**What you need to do**
Could you give back every record below exactly, leaving out the pictures?

Stored data entries:
* * * * *

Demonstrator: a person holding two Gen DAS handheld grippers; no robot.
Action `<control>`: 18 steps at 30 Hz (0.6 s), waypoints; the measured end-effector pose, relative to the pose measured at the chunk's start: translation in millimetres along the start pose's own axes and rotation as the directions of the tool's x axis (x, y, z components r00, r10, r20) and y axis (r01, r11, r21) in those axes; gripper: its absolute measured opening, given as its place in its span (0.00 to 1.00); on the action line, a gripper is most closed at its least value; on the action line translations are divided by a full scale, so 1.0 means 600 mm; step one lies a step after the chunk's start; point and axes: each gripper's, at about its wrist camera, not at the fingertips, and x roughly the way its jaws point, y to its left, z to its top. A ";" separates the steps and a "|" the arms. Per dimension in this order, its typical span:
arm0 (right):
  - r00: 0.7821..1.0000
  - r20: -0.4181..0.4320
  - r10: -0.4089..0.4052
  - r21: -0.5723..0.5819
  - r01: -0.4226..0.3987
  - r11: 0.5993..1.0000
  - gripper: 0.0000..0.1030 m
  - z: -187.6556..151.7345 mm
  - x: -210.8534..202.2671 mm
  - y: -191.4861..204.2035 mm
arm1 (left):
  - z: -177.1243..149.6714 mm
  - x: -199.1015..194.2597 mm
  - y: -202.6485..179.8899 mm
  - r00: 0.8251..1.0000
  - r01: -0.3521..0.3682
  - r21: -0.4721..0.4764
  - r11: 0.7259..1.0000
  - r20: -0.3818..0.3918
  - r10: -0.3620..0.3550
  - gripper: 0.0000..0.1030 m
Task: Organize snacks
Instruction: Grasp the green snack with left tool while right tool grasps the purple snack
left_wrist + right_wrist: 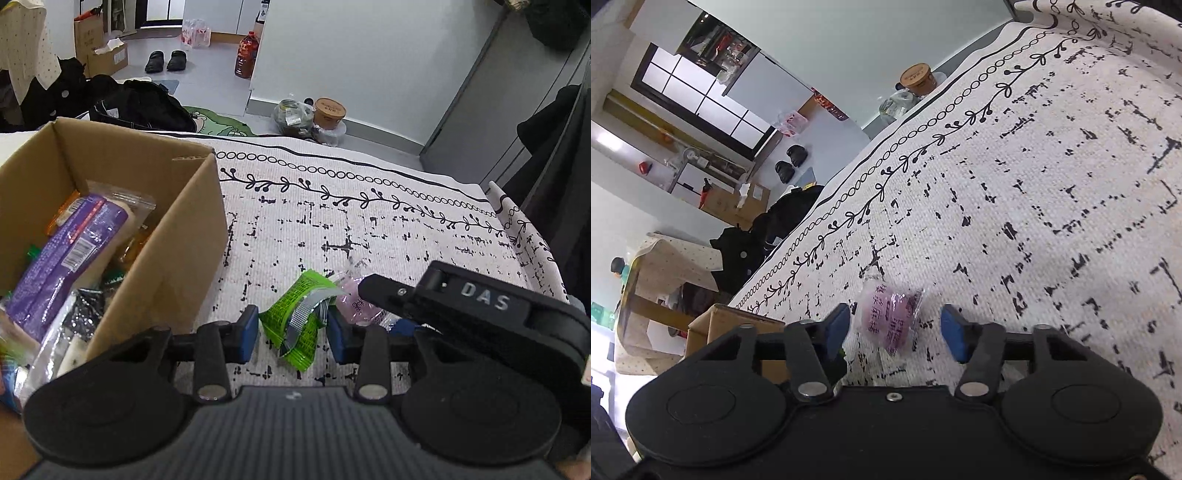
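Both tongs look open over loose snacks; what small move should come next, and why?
Probably close the left tongs on the green packet: it lies between the open fingers, beside the cardboard box. The right tongs likewise straddle the pink packet.

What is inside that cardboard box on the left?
The cardboard box holds snack packets: a long purple packet lies on top, over orange, green and clear wrappers. Whatever lies beneath them, and the box floor, is covered.

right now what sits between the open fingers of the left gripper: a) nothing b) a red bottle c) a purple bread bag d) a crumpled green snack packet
d: in the left wrist view the crumpled green snack packet lies on the patterned cloth between the left gripper's open blue pads.
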 end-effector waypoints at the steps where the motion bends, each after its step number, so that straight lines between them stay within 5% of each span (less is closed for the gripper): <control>1: 1.000 -0.002 0.001 0.002 -0.001 1.000 0.42 0.000 0.002 0.001 | 0.000 0.000 0.000 1.000 0.001 0.000 1.000 0.001 -0.001 0.37; 5: 1.000 -0.018 0.003 0.011 -0.003 1.000 0.19 -0.003 0.003 -0.007 | 0.000 -0.001 0.001 1.000 0.003 0.000 1.000 0.000 -0.003 0.37; 18: 0.996 0.084 -0.038 0.000 0.038 0.999 0.05 -0.028 -0.075 -0.012 | -0.009 -0.036 -0.004 1.000 0.019 0.019 1.000 0.007 -0.019 0.37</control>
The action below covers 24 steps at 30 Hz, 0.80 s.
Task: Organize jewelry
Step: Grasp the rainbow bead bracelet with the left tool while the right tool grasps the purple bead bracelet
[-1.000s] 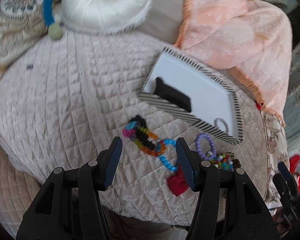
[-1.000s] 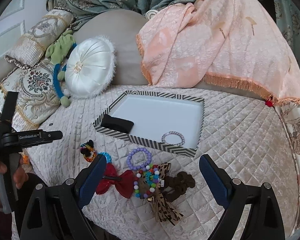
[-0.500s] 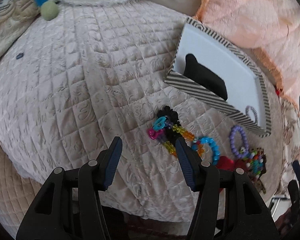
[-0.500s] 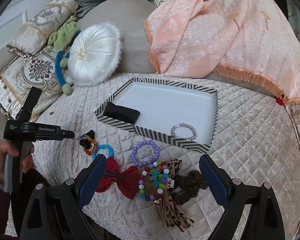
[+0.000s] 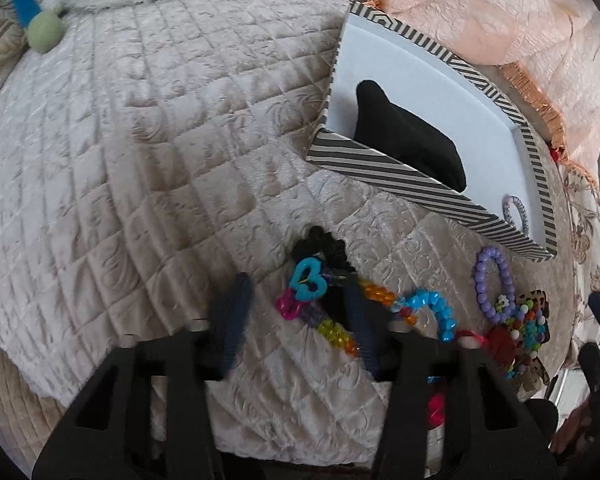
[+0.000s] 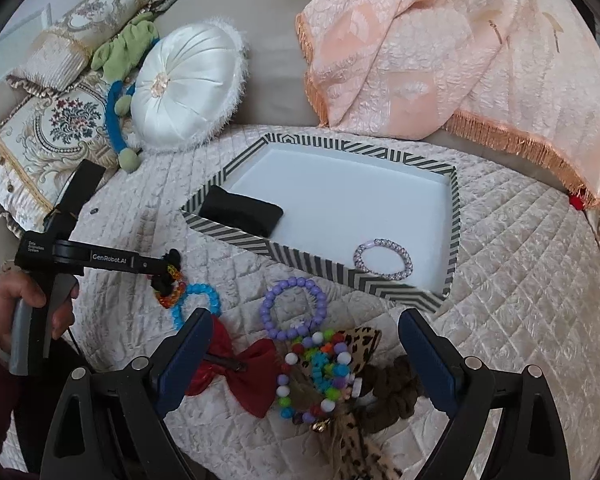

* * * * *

**Your solution**
Demonstrator: a person holding two Gen DAS handheld grippers; no robot.
Action `<control>`: 18 steps at 30 Hz (0.6 s), waypoints; the measured end-effector pose, relative to the pose measured at the chunk's start: translation in millimetres along the start pose's own axes and rotation as the directions of the tool's x axis (x, y, z components r00, r10, r20) and y axis (r01, r11, r21) in those axes; gripper: its absolute measured opening, given as its place in its span (0.00 to 1.00); on the action line, a gripper is most closed at its least value; on the action line translations are divided by a full scale, so 1.0 means 600 mm; step one lies a step after the chunk's start; point and axes: each gripper's, at about its wrist camera, not at the fingertips, and x roughly the way its jaws point, y to its left, z to its top. A ";" separates the steps and a "|" the arms. Per dimension in this order, its typical span:
arm0 (right):
  - r00: 0.7821..1.0000
  - r20: -0.4181..0.4320
  - r10: -0.4089..0.4052
  - r21: -0.5723..0.5819
  - r01: -0.4226..0.3987
  - r11: 0.5993..1.0000
  - gripper: 0.0000..0.1030 m
  - z: -187.6556..151.7345 mm
  - x: -210.8534..202.2671 mm
  - y: -191.4861..204.2035 mm
arm1 (left):
  - z: -177.1243..149.6714 mm
  - x: -199.1015..194.2597 mm
  - y: -202.6485..179.8899 mm
  - r00: 0.8251..1.0000
  - r01: -0.3521..0.3682
  - r21: -0.4721..0.4764
  - r11: 0.7259..1.0000
  - r20: -0.3818..0.3918
  - r10: -0.3620..0.3550
  - gripper: 0.0000..0.1030 m
Task: Organize snacks
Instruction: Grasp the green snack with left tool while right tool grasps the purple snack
left_wrist + right_wrist: 
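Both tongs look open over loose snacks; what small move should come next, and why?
Probably close the left tongs on the green packet: it lies between the open fingers, beside the cardboard box. The right tongs likewise straddle the pink packet.

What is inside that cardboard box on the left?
The cardboard box holds snack packets: a long purple packet lies on top, over orange, green and clear wrappers. Whatever lies beneath them, and the box floor, is covered.

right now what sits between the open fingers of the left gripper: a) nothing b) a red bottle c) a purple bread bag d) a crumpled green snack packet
d: in the left wrist view the crumpled green snack packet lies on the patterned cloth between the left gripper's open blue pads.
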 end-effector waypoints at the steps where the motion bends, each after its step number, so that straight lines between them stay within 5% of each span (less is closed for the gripper): <control>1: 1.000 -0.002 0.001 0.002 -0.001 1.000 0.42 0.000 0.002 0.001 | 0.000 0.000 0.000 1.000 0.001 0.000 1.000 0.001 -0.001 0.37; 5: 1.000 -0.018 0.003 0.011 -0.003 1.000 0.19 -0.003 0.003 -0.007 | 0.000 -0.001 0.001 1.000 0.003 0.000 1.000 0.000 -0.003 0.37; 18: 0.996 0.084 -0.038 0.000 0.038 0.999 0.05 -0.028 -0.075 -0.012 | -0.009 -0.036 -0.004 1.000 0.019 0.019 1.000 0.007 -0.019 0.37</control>
The action below covers 24 steps at 30 Hz, 0.80 s.
Task: Organize jewelry
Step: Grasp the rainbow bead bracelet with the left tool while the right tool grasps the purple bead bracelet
[-1.000s] 
[-1.000s] 
[-0.500s] 
[-0.500s] 
[+0.000s] 
[+0.000s] 

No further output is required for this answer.